What exactly are you doing in the gym without a protein powder shake? This is not an advert for whey protein, just an affirmation that it works.
It contains all 20 amino acids – by now, you know amino acids are muscle food – and is easily digestible. Whey protein provides all you need for muscle growth at a reasonable price. No wonder it is the most popular protein supplement in the fitness industry.
Omega-3 fatty acids, low-fat, high-quality protein equals mega powerhouse of muscle growth and maintenance. All three components are present in tuna fish!
It contains about 25g of protein per 100g of serving. Tuna fish is quite inexpensive and versatile as a side dish.
Bonus point, it is tasty. Although, you wouldn’t want to eat too much of it because of mercury poison.
Oatmeal can enhance fat loss and is perfect for weight-loss. It has an ideal glycemic index value for muscle preservation.
It is also a great source of constant carbohydrate supply for muscle growth. Diet with appropriate glycemic index increases satiety, stabilizes micronutrient profile, and normalizes energy intake.
Better than refined grains, whole grains provide more nutrients for overall health and wellness.
Brown rice, in particular, is suitable for boosting growth hormones. A balanced level of growth hormones is vital for lean muscle growth, fat loss, and increased muscle strength.

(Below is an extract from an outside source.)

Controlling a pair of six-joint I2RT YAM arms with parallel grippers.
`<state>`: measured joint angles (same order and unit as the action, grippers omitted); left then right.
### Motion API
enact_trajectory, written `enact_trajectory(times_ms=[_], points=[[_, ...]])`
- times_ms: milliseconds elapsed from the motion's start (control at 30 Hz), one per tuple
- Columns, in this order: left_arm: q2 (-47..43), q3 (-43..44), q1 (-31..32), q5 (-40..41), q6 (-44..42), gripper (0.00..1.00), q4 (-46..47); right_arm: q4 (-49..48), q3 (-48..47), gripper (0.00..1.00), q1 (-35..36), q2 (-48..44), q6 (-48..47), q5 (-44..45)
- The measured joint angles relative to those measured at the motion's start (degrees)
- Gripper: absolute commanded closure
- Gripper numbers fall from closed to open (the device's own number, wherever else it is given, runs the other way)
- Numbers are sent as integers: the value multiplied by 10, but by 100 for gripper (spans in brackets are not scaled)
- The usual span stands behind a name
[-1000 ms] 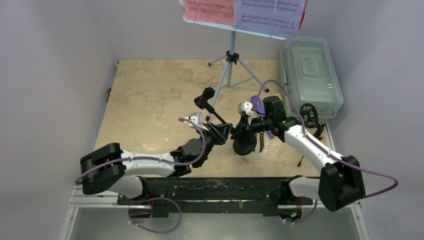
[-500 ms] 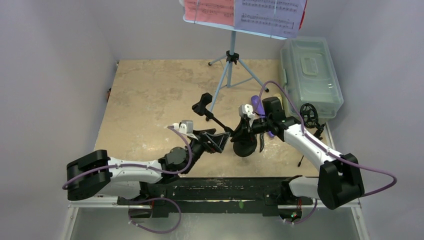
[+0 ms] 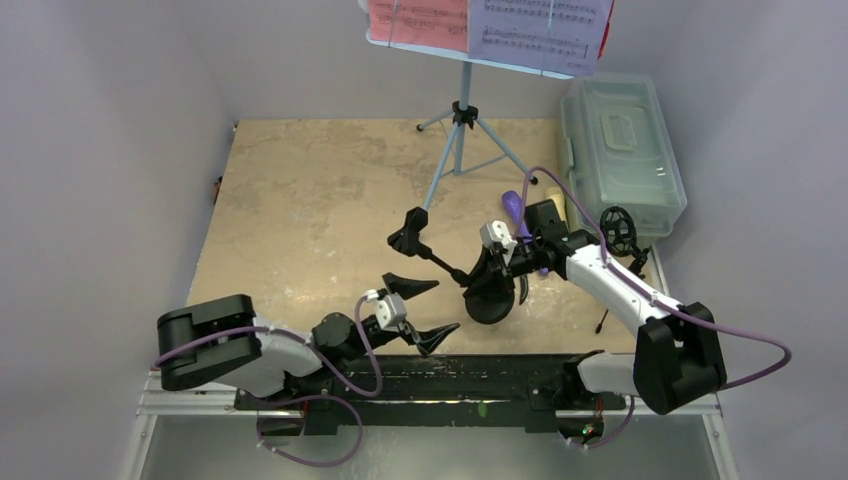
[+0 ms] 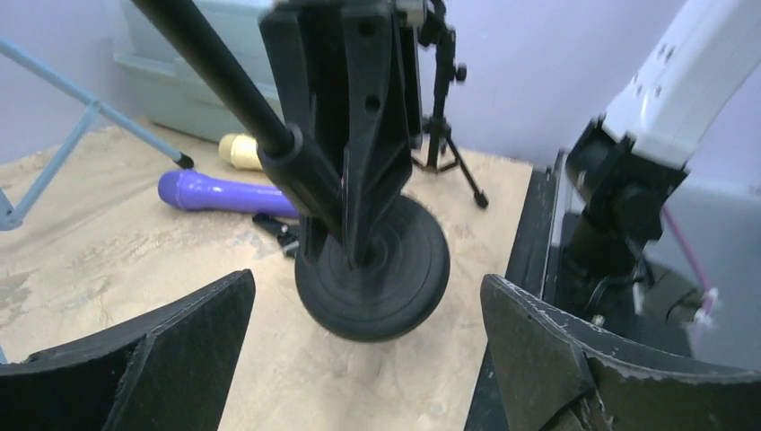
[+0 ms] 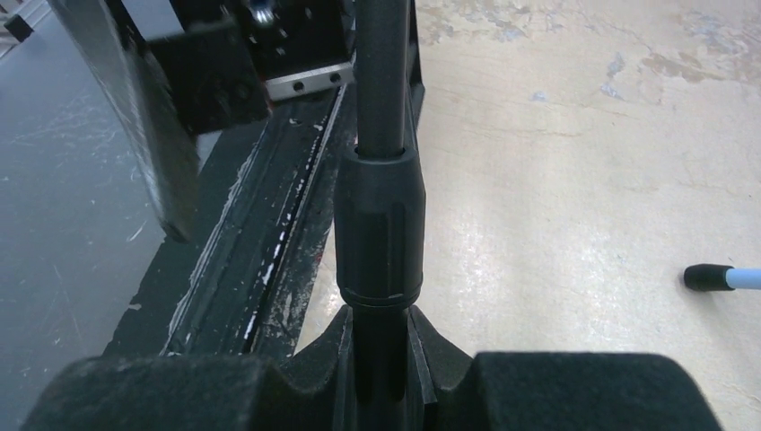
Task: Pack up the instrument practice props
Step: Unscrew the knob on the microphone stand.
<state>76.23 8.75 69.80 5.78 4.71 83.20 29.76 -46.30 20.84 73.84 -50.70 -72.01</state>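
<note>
The black round-base pole [image 3: 440, 258] slants low over the table, its disc base [image 3: 490, 303] nearest the arms and its clip end [image 3: 407, 237] pointing left. My right gripper [image 3: 498, 268] is shut on the pole just above the base; in the right wrist view the pole [image 5: 380, 206] runs up out of the closed jaws [image 5: 380, 368]. My left gripper [image 3: 413, 313] hangs wide open and holds nothing, a short way from the base [image 4: 372, 269]. The purple microphone [image 4: 224, 193] and cream microphone [image 4: 239, 148] lie behind it. The light-blue music desk [image 3: 520, 62] carries red and white pages [image 3: 420, 20].
The translucent box [image 3: 620, 150] stands shut at the back right. A black mic tripod [image 3: 620, 235] stands by it. The music stand's tripod legs [image 3: 460, 135] spread at the back middle. The black base rail [image 3: 440, 375] runs along the near edge.
My left gripper opened, let go of the pole and drew back toward the near edge. The pole, still in my right gripper, tipped lower with its clip end dropping toward the table.
</note>
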Motion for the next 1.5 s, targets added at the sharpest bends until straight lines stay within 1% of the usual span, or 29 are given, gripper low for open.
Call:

Another example of whole grains, buckwheat, contains vitamin B6, manganese, magnesium, niacin, zinc, phosphorus, and folate. All of these are nutrients necessary for muscle growth, repair, and maintenance.
Fruits and vegetables
By now you should know fruits and vegetables are crucial for your overall health and general wellbeing. They are excellent sources of antioxidants, which are essential for a vital immune system. They are also rich sources of vitamin C and E, beta carotene.
Pineapple, for example, contains bromelain and is useful because of its anti-inflammatory properties, which relieve post-workout pain and tenderness.
Just before you jump on any fat products, take note that I said ‘healthy’ fats – monounsaturated and polyunsaturated fats fit into this category.
Healthy fats are vital for hormone production – which drives muscle growth and strength preservation – and they are found in salmon, avocados, seeds, olive oil, and leafy veggies. Mediterranean diet is also an excellent source of healthy fats and contains an abundant amount of omega-3 and omega-6 fatty acids.
I know I promised you top 10 foods to gain muscle mass, but what harm would one more cause?
You just might be surprised at how much water does for the body. Maintaining an optimal hydration level is the holy grail for muscle growth, repair, maintenance and preservation. Water also helps in the removal of toxins, maintenance of pH values, improved digestion, and optimized metabolism. If you want better muscles, drink water! It’s that simple.
I hope you can boldly say you know the top 10 foods to gain muscle mass, with a bonus! Stock up your kitchen with these foods and watch tremendous changes happen to your muscles. Of course, you still have to hit the gym!